+++ Data section +++

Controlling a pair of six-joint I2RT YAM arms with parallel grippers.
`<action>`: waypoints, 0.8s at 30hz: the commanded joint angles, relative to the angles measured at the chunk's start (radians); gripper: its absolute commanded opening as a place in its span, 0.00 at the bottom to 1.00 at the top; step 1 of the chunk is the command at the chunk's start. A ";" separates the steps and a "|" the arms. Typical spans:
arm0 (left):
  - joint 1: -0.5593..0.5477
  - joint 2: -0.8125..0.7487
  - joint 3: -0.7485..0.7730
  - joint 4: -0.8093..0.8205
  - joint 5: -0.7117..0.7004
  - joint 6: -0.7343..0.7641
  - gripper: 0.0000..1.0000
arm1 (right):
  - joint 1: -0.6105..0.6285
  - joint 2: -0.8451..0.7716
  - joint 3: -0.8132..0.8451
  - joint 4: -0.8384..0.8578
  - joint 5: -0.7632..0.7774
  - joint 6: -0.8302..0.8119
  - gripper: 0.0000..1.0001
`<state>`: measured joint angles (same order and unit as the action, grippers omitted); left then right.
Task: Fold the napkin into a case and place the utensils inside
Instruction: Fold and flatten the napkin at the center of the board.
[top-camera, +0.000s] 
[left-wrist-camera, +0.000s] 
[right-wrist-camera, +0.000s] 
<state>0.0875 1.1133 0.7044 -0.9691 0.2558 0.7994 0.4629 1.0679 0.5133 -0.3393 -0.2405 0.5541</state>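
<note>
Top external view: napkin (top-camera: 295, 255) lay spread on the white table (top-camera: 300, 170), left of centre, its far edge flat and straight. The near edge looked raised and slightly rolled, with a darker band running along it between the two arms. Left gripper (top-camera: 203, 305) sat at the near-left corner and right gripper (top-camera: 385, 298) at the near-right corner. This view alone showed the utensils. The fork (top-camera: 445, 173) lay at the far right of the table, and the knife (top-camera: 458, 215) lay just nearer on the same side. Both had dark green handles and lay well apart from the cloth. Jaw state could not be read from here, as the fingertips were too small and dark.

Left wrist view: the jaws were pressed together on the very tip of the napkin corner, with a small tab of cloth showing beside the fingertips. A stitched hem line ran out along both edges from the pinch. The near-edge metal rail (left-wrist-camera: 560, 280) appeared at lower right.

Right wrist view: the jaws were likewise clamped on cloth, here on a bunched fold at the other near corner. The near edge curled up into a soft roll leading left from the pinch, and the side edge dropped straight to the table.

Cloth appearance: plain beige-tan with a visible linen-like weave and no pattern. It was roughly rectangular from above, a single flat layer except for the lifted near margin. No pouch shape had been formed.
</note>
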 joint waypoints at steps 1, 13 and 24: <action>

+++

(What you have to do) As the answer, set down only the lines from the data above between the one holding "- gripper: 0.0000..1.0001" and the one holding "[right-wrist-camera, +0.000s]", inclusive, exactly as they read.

(Finished exercise)
  - gripper: 0.0000..1.0001
`<state>`: measured joint angles (same order and unit as the action, grippers omitted); left then right.
Task: Fold the napkin into a case and place the utensils inside
Instruction: Fold and flatten the napkin at the center of the board.
[top-camera, +0.000s] 
[left-wrist-camera, +0.000s] 
[right-wrist-camera, +0.000s] 

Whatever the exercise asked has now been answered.